Import duties and excise duties as a share of GDP stood at 1.3% and 2.1%.
Both the national government and county governments fell short on the execution of their budget allocations.
For the national government, budget execution reached 76.1 percent in June 2015, down significantly from the 85.6 percent executed during the same period in 2014. This was attributed to low spending by energy, infrastructure and ICT sector. Expenditure on these sectors, which accounted for the larger share of the total ministerial budget – about 30% – stood at 49.3%. “Lower execution rates undermines governments goal to turn ambitious plans into tangible deliverables,” notes the report.
County Governments did not fare better either. Although County budget showed an expansion of both spending and revenue collection by county governments, the counties’ overall fiscal balance remaining positive and thus helping improve Kenya’s overall fiscal position, they fell short on budget execution of development expenditure. This undermined their ambitious efforts to deliver promises, according to the report.
Moreover, County Governments’ expenditures, the report says, were neither transparent nor accountable. County government revenue rose from Sh224 billion (4.4% of GDP) to Sh338.1 billion, accounting for 5.9% of GDP. Sh227 billions of it was in the form of the equitable share. Based on the local revenue outturn for the previous fiscal year, county governments revised local revenue collection potential downward.
County revenue stood at Sh62.5 billion (1.1 percent of GDP) for 2014/15, lower than the Sh67.4 billion (1.3% of GDP) budgeted for 2013/14.
With the cases of county governments putting money in some ‘mundane’ expenditure, the report lauded the involvement of the public, which it notes increased pressure on county governments to deliver. Such public participation may improve accountability, stated the report.

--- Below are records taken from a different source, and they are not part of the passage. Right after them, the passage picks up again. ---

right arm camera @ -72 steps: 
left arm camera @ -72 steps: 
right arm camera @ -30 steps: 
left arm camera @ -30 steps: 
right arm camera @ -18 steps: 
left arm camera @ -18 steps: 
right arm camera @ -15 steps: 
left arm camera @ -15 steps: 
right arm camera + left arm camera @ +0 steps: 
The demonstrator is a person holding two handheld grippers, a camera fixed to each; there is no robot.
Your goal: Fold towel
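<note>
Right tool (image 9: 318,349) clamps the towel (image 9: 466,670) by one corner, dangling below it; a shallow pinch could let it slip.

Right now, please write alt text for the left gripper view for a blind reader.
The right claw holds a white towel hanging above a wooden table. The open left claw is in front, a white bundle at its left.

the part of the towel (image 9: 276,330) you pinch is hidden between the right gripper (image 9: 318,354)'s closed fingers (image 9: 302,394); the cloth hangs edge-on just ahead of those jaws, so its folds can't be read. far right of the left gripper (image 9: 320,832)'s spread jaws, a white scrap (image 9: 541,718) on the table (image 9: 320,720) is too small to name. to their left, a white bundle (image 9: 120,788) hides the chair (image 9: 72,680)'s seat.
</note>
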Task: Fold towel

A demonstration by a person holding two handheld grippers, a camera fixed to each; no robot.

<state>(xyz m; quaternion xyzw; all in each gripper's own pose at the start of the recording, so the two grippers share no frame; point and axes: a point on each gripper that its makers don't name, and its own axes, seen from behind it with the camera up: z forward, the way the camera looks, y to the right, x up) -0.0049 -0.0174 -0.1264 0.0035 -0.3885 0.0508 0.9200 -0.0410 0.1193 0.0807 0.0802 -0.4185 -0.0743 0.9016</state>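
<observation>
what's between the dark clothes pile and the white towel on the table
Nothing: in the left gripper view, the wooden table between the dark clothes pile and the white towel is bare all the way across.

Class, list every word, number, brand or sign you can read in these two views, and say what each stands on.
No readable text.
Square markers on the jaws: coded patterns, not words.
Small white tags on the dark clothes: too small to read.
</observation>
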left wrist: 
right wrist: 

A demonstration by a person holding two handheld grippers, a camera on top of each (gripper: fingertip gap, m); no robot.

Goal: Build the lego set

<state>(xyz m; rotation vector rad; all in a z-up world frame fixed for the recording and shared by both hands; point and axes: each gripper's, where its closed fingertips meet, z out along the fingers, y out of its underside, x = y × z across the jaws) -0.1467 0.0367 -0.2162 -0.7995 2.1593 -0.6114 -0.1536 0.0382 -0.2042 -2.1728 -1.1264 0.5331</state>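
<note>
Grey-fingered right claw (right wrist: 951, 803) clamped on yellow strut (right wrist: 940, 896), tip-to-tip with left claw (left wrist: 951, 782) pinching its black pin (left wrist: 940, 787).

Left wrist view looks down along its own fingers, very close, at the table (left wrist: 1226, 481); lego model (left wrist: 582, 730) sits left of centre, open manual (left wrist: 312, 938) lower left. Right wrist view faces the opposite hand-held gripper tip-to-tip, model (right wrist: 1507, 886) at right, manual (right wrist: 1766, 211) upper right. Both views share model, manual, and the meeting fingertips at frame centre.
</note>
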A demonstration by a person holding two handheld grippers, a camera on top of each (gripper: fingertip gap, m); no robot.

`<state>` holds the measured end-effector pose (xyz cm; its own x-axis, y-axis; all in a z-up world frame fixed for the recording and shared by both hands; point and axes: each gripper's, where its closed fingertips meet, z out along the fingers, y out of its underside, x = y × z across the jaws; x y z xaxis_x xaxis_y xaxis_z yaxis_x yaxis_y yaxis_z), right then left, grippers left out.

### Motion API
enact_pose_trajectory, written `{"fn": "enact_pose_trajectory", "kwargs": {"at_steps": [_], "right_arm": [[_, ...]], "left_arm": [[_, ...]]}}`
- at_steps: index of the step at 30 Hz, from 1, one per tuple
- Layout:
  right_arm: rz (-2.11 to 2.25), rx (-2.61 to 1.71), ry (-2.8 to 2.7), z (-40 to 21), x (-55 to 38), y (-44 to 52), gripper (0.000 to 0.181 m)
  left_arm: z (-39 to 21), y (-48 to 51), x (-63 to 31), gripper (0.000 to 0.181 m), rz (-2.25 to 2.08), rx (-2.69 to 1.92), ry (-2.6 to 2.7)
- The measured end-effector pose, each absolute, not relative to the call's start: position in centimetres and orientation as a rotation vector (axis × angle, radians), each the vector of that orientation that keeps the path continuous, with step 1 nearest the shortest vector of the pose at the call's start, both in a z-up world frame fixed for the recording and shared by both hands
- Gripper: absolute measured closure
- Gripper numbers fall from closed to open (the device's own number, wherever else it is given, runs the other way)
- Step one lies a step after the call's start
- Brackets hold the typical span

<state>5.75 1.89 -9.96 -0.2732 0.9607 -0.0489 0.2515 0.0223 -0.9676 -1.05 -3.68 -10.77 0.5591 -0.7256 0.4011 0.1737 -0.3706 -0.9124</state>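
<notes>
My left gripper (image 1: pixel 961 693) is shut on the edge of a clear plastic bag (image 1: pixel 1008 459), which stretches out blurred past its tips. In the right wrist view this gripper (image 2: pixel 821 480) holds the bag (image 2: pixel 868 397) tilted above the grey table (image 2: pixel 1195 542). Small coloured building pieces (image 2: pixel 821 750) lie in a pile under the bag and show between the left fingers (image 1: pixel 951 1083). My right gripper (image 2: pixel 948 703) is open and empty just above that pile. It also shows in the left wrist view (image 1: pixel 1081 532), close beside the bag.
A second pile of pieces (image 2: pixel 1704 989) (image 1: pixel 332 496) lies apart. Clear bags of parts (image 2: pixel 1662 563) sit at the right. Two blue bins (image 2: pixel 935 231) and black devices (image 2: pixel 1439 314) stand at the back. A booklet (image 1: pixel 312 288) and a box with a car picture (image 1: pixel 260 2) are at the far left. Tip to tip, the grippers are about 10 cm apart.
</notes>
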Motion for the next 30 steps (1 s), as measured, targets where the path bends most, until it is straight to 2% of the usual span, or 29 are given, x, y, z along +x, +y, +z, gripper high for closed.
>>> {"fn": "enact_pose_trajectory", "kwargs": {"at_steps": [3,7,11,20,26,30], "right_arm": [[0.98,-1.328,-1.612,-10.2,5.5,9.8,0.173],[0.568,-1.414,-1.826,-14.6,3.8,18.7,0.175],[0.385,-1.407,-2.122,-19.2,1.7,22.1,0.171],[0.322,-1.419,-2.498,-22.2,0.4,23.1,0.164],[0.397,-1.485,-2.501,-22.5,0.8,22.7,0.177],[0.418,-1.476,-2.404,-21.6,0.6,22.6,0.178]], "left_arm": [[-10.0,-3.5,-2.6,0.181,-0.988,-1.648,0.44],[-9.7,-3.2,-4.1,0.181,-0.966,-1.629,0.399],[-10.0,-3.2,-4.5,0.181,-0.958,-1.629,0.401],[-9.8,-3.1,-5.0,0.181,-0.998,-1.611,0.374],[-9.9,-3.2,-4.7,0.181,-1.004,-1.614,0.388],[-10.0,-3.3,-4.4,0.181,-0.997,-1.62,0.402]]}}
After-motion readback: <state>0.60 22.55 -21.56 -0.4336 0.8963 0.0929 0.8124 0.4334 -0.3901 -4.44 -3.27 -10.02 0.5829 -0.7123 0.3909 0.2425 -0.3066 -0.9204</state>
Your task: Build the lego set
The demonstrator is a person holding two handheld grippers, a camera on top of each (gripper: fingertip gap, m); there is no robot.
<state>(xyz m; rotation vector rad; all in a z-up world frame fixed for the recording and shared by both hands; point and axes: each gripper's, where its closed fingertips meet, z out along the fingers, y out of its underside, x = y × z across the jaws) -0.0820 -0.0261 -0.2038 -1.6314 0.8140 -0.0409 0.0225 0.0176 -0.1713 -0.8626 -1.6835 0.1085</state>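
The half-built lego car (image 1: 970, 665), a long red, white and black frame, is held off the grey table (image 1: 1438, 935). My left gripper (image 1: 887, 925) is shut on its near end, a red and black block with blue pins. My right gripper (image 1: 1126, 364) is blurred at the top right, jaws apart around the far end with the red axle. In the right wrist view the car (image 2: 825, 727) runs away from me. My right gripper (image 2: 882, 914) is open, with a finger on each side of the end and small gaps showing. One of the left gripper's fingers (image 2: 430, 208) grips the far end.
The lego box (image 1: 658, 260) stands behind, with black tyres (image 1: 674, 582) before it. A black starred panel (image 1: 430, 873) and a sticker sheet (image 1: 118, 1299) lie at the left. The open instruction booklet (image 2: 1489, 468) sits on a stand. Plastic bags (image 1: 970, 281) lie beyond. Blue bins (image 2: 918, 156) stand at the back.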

“However, challenges continue to hinder full implementation of the budget at the county level. They include reliance on manual entry of financial transactions instead of fully adoption of the Integrated Financial Management Information & System (IFIMIS), the lack of an internal audit function, and use of local revenue at source before depositing it into county revenue funds,” read the report in part.
Indeed, misplaced spending is not restricted to the county governments only. A recent Auditor General’s report revealed that the national Government could not account for about Sh67 billions of its expenditure.